Your instructions
Please write out, exactly, every line of the listing from its first line through the one that includes "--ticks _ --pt".

Records to process
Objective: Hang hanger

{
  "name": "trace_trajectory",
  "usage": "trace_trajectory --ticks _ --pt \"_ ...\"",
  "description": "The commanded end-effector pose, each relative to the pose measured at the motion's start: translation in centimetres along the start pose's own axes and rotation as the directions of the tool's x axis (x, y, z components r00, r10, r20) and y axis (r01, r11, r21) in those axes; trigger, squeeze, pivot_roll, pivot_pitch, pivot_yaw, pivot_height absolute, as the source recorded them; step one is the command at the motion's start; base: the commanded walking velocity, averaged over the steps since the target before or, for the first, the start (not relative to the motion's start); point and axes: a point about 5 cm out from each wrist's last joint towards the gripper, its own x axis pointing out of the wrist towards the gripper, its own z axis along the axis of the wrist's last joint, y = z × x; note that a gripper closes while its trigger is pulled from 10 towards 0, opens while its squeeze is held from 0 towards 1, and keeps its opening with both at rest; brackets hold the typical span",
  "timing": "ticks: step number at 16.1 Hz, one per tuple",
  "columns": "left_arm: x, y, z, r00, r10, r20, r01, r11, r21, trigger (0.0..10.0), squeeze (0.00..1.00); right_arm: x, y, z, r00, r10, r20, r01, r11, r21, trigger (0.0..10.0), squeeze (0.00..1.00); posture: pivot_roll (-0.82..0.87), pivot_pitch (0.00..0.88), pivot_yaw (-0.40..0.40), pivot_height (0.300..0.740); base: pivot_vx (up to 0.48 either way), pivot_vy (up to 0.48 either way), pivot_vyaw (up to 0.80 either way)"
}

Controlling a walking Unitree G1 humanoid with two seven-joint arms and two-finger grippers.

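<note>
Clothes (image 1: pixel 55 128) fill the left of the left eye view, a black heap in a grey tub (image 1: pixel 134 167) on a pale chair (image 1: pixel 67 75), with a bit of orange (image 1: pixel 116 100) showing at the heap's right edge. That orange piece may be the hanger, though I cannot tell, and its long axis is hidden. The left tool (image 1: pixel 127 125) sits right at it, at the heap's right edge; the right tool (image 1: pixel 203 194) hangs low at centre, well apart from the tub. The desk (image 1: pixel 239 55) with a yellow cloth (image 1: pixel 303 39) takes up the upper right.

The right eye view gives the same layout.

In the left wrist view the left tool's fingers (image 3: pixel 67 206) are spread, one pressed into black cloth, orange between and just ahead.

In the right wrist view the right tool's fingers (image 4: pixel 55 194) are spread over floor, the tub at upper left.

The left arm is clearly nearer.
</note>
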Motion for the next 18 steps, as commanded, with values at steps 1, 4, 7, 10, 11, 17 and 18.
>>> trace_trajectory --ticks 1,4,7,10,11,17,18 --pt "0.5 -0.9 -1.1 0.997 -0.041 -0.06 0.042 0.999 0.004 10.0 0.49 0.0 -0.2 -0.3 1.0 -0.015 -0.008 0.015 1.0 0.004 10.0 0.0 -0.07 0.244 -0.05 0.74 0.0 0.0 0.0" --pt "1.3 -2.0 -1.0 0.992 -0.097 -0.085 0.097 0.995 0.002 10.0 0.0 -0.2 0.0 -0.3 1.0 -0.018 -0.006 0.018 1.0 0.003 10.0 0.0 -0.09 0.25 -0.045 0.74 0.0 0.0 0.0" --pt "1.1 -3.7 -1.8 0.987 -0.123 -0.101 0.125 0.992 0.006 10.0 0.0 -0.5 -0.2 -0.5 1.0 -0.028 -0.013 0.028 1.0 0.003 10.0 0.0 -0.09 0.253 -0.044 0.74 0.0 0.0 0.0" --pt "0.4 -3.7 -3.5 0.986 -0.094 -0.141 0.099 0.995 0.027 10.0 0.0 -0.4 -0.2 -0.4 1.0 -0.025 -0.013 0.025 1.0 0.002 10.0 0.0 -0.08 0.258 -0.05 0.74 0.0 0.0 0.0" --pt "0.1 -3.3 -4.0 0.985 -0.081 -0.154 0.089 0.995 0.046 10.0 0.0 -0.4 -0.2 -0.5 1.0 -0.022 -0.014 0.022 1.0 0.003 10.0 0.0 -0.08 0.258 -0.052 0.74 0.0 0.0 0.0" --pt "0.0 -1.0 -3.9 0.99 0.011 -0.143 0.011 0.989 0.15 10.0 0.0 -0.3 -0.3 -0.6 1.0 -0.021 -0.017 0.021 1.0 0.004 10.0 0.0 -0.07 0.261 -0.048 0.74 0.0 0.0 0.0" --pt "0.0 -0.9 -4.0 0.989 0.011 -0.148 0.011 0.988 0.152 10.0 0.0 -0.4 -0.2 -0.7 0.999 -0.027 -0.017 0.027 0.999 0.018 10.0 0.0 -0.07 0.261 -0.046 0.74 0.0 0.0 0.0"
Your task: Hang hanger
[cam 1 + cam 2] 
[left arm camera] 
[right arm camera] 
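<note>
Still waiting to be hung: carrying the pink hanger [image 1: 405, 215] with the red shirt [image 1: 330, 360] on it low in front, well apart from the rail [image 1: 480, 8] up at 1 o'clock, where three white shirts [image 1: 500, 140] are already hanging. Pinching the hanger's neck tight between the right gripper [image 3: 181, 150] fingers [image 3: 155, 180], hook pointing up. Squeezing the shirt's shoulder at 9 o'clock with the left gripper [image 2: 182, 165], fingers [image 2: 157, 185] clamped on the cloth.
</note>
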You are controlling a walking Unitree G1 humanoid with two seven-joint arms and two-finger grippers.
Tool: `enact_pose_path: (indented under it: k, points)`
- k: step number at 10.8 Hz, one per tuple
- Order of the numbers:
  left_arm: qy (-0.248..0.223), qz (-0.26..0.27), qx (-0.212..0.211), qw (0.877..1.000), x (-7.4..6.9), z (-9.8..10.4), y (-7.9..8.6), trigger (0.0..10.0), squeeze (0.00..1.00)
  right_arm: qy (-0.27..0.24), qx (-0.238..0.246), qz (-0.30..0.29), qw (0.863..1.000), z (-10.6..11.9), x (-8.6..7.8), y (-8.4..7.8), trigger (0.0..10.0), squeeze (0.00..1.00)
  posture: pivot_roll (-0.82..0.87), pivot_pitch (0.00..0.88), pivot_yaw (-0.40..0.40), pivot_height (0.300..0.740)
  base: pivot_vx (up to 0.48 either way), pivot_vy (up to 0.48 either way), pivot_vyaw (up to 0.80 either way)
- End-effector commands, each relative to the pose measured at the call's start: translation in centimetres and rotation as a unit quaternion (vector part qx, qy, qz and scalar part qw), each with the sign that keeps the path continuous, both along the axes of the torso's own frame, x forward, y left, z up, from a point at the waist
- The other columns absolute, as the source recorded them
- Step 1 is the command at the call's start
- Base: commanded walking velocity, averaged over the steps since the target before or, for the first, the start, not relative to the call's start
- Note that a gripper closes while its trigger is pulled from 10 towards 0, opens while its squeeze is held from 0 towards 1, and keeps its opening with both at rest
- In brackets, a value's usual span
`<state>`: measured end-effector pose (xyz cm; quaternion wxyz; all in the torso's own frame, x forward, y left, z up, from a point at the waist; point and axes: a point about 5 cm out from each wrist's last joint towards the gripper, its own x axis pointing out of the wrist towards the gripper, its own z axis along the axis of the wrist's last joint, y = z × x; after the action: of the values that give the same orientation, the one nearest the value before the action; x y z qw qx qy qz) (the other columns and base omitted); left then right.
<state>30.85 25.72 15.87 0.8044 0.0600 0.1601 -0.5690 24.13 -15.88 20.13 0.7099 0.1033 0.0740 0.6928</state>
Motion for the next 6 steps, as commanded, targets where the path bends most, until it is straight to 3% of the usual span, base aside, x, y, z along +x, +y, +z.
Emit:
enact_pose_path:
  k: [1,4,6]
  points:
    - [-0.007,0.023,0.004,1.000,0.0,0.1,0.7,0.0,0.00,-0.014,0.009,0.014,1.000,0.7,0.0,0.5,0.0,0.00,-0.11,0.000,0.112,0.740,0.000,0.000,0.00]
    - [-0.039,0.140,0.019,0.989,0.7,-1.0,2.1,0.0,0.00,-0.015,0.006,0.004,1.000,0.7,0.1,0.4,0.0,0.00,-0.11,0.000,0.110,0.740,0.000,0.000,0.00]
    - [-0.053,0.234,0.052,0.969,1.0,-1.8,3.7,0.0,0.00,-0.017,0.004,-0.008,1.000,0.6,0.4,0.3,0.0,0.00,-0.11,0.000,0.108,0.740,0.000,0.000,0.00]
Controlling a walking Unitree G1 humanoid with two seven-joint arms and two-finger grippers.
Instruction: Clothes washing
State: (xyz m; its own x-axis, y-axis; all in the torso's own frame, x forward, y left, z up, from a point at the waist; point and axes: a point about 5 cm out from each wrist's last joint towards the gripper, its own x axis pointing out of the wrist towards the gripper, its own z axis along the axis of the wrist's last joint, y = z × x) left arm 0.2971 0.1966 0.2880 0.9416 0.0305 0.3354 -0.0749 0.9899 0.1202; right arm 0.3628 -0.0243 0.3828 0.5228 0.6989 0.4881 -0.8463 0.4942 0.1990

Written reply
Objective: Hang hanger

{
  "name": "trace_trajectory",
  "usage": "trace_trajectory --ticks _ --pt \"_ ...\"",

No more output remains.